JoelFernandes.org

Age is of no importance unless you're a cheese -- Billie Burke

Linux Spinlock Internals

| Comments

This article tries to clarify how spinlocks are implemented in the Linux kernel and how they should be used correctly in the face of preemption and interrupts. The focus of this article will be more on basic concepts than details, as details tend to be forgotten more easily and shouldn’t be too hard to look up although attention is paid to it to the extent that it helps understanding.
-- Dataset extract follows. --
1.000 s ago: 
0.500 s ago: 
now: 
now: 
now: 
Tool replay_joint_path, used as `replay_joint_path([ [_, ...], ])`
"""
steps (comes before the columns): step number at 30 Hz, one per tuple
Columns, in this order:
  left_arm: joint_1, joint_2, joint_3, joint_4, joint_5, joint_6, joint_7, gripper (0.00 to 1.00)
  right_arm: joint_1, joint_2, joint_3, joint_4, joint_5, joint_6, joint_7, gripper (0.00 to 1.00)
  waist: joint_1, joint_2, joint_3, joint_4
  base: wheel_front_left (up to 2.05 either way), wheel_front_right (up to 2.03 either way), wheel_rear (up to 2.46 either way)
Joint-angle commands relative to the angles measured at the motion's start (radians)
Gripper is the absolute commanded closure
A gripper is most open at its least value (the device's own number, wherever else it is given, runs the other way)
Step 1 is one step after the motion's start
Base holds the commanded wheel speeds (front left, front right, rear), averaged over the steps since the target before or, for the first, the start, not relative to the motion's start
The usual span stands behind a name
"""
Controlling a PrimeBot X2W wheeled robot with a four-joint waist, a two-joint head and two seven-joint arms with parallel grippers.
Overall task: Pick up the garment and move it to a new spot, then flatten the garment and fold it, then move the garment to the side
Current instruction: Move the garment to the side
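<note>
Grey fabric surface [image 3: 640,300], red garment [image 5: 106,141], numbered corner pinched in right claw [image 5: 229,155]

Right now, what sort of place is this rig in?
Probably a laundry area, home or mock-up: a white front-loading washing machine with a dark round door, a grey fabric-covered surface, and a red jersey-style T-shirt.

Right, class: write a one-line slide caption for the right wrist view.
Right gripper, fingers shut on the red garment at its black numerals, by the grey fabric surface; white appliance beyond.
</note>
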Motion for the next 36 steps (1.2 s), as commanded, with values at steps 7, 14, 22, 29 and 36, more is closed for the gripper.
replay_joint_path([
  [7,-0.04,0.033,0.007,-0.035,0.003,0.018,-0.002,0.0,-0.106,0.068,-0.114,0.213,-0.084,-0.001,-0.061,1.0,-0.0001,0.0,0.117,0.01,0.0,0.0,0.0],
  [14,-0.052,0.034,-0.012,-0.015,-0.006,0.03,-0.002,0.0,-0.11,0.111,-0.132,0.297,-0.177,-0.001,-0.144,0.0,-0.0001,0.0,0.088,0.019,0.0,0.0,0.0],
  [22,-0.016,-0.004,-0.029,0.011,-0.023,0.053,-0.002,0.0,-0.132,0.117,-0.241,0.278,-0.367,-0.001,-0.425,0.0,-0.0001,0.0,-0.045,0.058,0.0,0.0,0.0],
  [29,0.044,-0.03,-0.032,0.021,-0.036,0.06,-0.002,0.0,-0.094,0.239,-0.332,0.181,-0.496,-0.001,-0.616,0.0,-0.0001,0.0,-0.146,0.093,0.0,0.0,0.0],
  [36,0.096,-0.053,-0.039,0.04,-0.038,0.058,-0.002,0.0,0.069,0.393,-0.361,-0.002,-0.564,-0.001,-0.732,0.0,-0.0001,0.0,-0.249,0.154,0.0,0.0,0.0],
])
Fundamentally somewhere in include/linux/spinlock.h, a decision is made on which spinlock header to pull based on whether SMP is enabled or not:

#if defined(CONFIG_SMP) || defined(CONFIG_DEBUG_SPINLOCK)
# include <linux/spinlock_api_smp.h>
#else
# include <linux/spinlock_api_up.h>
#endif

We’ll go over how things are implemented in both the SMP (Symmetric Multi-Processor) and UP (Uni-Processor) cases.

For the SMP case, __raw_spin_lock* functions in kernel/locking/spinlock.c are called when one calls some version of a spin_lock.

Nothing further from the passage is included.